Change Data Capture Explained: Debezium, CDC Patterns, and Real-Time Data Sync

I spent three years fighting the polling problem before I finally gave up and embraced Change Data Capture. The polling problem is this: you have a source database and a destination system, and you need to keep them in sync. So you write a job that runs every five minutes, queries for rows where updated_at > last_run_time, and pushes those changes downstream. It works until it doesn’t. Then you have missed deletes, rows without update timestamps, race conditions during the query window, and a growing gap between what your upstream database actually contains and what everything downstream thinks it contains.

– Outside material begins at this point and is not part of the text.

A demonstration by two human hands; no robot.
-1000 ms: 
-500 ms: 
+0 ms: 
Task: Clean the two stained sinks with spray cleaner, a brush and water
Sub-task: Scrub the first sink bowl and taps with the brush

CDC is the fix. Instead of asking the database “what changed?”, you listen to the database’s own record of what changed: the transaction log. Every modern database keeps a log of every write operation for crash recovery and replication. CDC taps into that log and turns it into a stream of events your entire platform can consume. It’s not a new idea, but the tooling around it has matured enormously over the last few years, and in 2026 it’s table stakes for any serious data platform.

How CDC Actually Works

Every transactional database maintains a write-ahead log (WAL in PostgreSQL, binlog in MySQL, redo log in Oracle). Before any change is committed to the data files, the database writes it to this log. If the database crashes, it replays the log to recover. For replication, the primary streams these log entries to replicas. CDC tools read the same log, just as consumers rather than replicas.

When you insert a row, the WAL entry contains the table name, the operation type (INSERT), and the full row data. For an UPDATE, you get the before and after images. For DELETE, you get the deleted row. This is far richer than what you’d get from polling: you can see the exact sequence of every change, you can detect deletes without tombstone columns, and you get the change at the moment it happened rather than five minutes later.

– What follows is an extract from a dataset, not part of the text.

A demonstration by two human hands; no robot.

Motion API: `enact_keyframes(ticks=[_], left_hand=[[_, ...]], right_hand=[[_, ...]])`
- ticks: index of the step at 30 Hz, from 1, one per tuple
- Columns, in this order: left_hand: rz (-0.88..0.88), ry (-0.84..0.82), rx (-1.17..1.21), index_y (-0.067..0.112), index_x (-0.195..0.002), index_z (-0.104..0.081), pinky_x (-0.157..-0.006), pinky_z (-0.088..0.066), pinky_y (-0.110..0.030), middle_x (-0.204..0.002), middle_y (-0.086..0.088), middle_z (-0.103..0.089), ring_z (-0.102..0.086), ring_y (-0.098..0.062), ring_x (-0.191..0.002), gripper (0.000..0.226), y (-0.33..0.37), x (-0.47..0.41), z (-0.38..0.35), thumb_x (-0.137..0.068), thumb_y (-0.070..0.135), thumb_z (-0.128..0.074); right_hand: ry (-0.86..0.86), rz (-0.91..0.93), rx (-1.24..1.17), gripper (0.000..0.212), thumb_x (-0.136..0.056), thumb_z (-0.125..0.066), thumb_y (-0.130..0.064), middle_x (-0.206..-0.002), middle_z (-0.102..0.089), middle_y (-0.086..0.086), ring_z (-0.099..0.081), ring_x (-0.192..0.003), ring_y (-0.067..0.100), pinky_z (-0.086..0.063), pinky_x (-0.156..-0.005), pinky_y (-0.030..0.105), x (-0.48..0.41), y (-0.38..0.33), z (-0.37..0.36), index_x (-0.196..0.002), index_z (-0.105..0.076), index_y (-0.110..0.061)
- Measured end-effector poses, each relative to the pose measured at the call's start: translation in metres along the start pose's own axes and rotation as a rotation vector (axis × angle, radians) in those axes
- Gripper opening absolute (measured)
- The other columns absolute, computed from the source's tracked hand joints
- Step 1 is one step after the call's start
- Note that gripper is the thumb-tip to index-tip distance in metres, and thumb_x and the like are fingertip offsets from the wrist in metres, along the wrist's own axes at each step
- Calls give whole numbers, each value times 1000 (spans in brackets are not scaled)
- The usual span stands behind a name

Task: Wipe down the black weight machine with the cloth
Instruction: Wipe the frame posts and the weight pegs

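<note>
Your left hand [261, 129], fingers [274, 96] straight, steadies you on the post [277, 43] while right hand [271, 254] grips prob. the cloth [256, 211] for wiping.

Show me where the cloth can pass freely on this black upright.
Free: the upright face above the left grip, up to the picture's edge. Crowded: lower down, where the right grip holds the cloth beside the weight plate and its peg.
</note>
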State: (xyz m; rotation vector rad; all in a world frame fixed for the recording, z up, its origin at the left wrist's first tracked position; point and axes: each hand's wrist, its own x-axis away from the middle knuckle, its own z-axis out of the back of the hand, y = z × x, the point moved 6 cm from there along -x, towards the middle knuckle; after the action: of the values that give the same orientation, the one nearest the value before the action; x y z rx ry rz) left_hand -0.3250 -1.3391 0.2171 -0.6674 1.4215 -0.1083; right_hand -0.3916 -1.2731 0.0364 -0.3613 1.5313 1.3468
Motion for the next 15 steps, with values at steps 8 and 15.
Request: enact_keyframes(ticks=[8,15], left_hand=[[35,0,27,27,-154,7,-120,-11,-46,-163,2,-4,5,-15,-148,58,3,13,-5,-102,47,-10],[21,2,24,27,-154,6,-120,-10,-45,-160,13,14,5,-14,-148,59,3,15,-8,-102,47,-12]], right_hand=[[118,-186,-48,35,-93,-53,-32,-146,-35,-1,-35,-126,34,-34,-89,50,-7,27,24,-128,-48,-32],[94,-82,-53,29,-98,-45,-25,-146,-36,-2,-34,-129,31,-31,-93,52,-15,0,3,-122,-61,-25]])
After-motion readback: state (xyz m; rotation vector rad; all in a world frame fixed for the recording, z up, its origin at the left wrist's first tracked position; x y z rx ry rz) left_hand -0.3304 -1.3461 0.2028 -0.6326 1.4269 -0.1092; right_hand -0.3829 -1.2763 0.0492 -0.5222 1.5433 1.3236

The core technical challenge is what happens to the log over time. Databases purge old log entries to reclaim disk space. A CDC consumer that falls behind risks losing events before it reads them. This is why CDC connectors maintain their position in the log (called an offset or LSN in PostgreSQL terminology) and why you need to configure log retention appropriately on your source database.

There’s also the initial snapshot problem. When you first set up CDC, your destination doesn’t have any existing data. You need to take a consistent snapshot of the source table first, then switch to streaming incremental changes. This snapshot-plus-streaming approach requires careful coordination to avoid gaps or duplicates at the transition point.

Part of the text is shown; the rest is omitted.